Rosscameasdoody · 09/02/2024 18:32

Cazpar · 09/02/2024 13:02

And how do you think it would look when the ex twat points out he tried to have his name taken off the policy but OP refused?

Wrong. He didn’t try to have his name taken off, he tried to get OP to cancel the policy altogether.

CarterBeatsTheDevil · 09/02/2024 20:50

Cazpar · 09/02/2024 13:02

And how do you think it would look when the ex twat points out he tried to have his name taken off the policy but OP refused?

He'll look like a man putting his legal right to the money above ensuring that his daughter has a mortgage free home.

Sometimes enforcing your legal right is obviously morally wrong 💁

FatPrincess · 10/02/2024 02:03

I'm genuinely sympathetic, OP, and would feel pretty hard done by myself in this situation.

However, the reality is that emotions aside he appears to be entitled to his share and you signed a contract agreeing to this. It's now a joint interest much like how individual assets become family assets once married.
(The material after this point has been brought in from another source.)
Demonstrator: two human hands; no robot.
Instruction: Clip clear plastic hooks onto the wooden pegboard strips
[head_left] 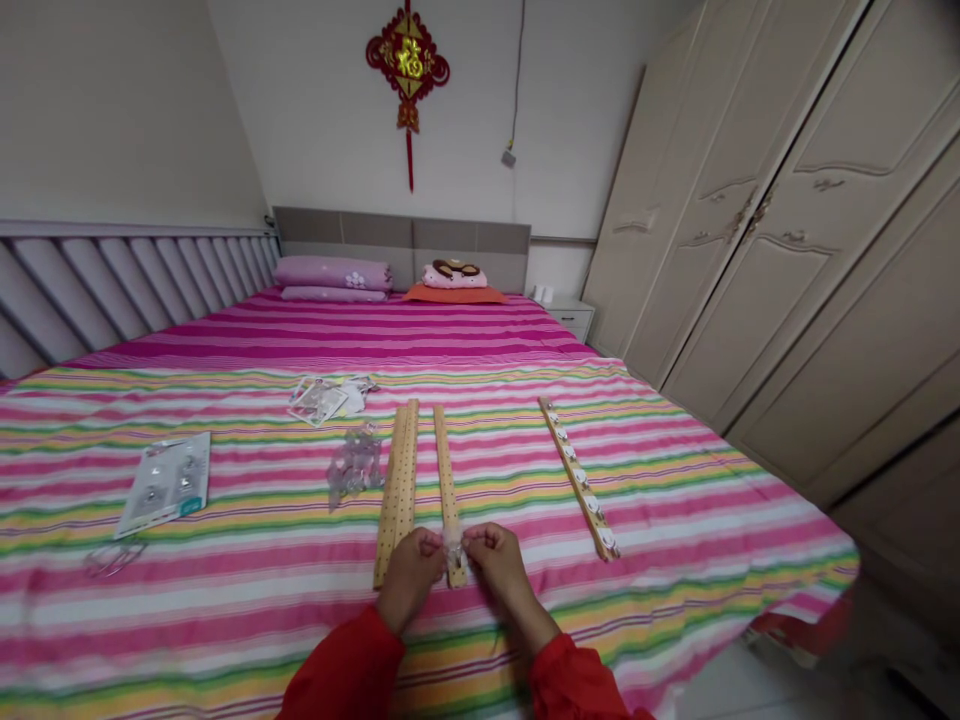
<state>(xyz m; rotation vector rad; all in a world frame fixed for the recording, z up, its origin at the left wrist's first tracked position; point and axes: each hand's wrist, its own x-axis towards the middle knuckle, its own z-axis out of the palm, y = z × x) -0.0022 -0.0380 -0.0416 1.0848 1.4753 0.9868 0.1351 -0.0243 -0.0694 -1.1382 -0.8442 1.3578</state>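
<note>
My left hand and my right hand are both pinched on a small clear plastic piece held just above the near end of a narrow wooden strip lying on the bed. Left of it lie wider wooden strips with rows of holes. To the right lies another wooden strip fitted with several white hooks. Both wrists wear red sleeves.
The striped pink bedspread also holds a clear bag of small parts, a packaging card, opened wrappers and a clear wrapper. Pillows lie at the headboard. A wardrobe stands to the right.
</note>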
To play devil's advocate, imagine you were divorcing a man and he started saying "sod the divorce ruling, that's mine so keep your hands off." You'd probably say "sorry mate, I'm going with what the lawyer says." Maybe he's digging his heels in because he doesn't like being told what to do with his monetary entitlement.

In fact, there was a fairly recent thread where the OP had been supported by her husband whilst studying. She'd lived in his house whilst he single handedly paid the mortgage. She was saying she didn't want a share of the house as it wasn't hers, but replies on here were ranging from "wait and see what the solicitors say" to "take what you're entitled to". A similar approach is often taken to inheritances - it's all joint money now.

Also, if your daughter won the lottery tomorrow and your ex got made redundant and risked losing his job/house, would you sacrifice some of your money 'because he needs it more'?